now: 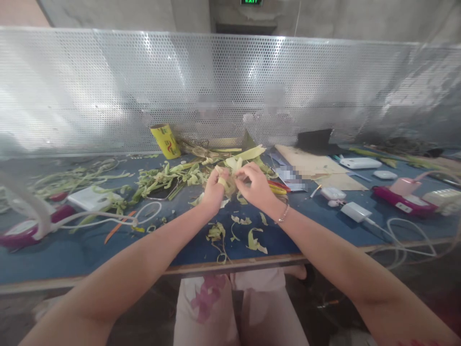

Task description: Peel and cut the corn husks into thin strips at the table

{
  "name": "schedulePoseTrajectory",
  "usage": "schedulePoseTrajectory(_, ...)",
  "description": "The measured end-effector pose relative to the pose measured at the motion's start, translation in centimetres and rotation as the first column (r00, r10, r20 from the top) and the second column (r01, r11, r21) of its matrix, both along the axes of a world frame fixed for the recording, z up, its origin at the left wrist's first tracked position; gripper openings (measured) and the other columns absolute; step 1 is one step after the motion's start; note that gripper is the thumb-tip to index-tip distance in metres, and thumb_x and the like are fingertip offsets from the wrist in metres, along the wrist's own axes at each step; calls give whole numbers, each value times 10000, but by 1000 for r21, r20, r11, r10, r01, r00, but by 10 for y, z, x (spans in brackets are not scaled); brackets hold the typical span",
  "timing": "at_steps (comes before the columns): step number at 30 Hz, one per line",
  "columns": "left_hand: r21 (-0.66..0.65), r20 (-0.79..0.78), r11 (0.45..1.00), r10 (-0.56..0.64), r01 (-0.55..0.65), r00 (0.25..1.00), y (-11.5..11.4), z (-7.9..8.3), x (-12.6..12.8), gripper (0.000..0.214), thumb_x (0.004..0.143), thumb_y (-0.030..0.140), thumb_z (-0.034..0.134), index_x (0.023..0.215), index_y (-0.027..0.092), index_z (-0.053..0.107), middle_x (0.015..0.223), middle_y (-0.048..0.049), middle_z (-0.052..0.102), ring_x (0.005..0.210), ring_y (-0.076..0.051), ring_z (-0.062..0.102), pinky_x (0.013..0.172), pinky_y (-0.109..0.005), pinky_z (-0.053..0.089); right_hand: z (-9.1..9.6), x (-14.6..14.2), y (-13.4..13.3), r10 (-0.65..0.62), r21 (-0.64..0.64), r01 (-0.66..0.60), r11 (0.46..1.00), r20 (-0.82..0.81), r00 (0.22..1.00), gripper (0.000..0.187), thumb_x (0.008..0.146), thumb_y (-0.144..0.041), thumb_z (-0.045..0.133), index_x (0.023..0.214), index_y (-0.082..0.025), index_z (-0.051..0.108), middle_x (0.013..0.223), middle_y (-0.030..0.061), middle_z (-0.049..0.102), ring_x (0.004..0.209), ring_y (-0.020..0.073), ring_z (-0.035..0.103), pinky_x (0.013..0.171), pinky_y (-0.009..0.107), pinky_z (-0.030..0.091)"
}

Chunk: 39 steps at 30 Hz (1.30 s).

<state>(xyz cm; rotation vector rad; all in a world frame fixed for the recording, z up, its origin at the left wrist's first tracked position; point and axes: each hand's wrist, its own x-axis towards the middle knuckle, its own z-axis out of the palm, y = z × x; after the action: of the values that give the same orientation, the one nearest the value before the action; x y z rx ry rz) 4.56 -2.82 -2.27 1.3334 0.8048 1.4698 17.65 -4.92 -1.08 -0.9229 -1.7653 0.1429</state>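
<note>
My left hand [215, 188] and my right hand [254, 184] meet over the middle of the blue table [194, 250]. Both have their fingers pinched on a small bundle of pale green leaf strips [233, 166] held between them. A yellow band wraps a finger of my left hand. A thin bracelet sits on my right wrist. Torn leaf scraps [252, 238] lie on the table just below my hands.
A heap of green leaf strips [169, 178] spreads left of my hands. A yellow roll [165, 141] leans on the perforated metal screen [230, 86]. Chargers, white cables [355, 211], pink devices [403, 197] and cardboard [313, 166] lie right; another pink device [25, 230] lies left.
</note>
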Motion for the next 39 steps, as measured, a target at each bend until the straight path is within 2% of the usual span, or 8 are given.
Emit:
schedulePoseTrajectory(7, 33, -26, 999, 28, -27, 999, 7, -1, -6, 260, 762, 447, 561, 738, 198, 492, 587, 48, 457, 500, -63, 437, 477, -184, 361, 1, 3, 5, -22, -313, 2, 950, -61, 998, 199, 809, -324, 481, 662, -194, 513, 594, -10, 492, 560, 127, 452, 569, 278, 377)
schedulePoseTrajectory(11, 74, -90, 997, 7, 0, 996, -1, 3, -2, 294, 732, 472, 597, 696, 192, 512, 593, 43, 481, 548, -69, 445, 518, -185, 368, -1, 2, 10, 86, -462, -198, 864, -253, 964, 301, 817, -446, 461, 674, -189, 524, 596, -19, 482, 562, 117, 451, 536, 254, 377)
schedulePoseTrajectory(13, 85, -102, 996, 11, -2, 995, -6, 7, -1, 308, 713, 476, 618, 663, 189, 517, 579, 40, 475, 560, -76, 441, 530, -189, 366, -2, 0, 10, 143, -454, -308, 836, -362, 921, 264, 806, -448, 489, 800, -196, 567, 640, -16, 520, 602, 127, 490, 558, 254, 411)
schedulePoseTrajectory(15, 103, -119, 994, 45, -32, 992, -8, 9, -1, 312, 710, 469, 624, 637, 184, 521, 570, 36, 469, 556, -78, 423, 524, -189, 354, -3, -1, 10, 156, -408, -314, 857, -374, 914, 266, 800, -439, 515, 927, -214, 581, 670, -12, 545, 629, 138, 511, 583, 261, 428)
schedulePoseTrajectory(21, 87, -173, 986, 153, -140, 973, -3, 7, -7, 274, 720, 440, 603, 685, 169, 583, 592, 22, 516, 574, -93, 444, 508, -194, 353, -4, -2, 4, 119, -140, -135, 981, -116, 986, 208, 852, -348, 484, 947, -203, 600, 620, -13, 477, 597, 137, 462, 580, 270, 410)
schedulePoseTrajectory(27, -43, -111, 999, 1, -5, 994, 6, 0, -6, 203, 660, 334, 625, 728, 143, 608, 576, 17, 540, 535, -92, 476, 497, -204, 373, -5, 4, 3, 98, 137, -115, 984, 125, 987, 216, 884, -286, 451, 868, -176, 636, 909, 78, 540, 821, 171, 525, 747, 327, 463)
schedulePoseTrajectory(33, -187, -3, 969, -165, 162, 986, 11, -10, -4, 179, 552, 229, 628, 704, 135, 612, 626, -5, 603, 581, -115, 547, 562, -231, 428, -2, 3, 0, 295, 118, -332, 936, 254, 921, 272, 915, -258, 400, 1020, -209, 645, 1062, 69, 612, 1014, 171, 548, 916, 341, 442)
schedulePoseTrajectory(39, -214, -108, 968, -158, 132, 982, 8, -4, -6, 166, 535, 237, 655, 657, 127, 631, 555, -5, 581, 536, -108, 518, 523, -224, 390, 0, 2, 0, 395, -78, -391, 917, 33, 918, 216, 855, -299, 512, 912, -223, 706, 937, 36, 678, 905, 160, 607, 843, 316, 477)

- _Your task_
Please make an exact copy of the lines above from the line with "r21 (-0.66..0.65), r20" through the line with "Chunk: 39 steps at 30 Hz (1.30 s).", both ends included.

- _Expected answer_
  "columns": "left_hand: r21 (-0.66..0.65), r20 (-0.79..0.78), r11 (0.45..1.00), r10 (-0.56..0.64), r01 (-0.55..0.65), r00 (0.25..1.00), y (-11.5..11.4), z (-7.9..8.3), x (-12.6..12.8), gripper (0.000..0.214), thumb_x (0.004..0.143), thumb_y (-0.030..0.140), thumb_z (-0.034..0.134), index_x (0.023..0.215), index_y (-0.027..0.092), index_z (-0.053..0.107), middle_x (0.015..0.223), middle_y (-0.048..0.049), middle_z (-0.052..0.102), ring_x (0.005..0.210), ring_y (-0.076..0.051), ring_z (-0.062..0.102), pinky_x (0.013..0.172), pinky_y (-0.109..0.005), pinky_z (-0.053..0.089); right_hand: z (-9.1..9.6), x (-14.6..14.2), y (-13.4..13.3), r10 (-0.65..0.62), r21 (-0.64..0.64), r01 (-0.66..0.60), r11 (0.46..1.00), r20 (-0.82..0.81), r00 (0.22..1.00), gripper (0.000..0.187), thumb_x (0.008..0.146), thumb_y (-0.144..0.041), thumb_z (-0.045..0.133), index_x (0.023..0.214), index_y (-0.082..0.025), index_z (-0.051..0.108), middle_x (0.013..0.223), middle_y (-0.030..0.061), middle_z (-0.049..0.102), ring_x (0.004..0.209), ring_y (-0.020..0.073), ring_z (-0.035..0.103), pinky_x (0.013..0.171), pinky_y (-0.009..0.107), pinky_z (-0.030..0.091)"
}

Chunk: 39 steps at 30 Hz (1.30 s).

The answer has been given, and the exercise is complete.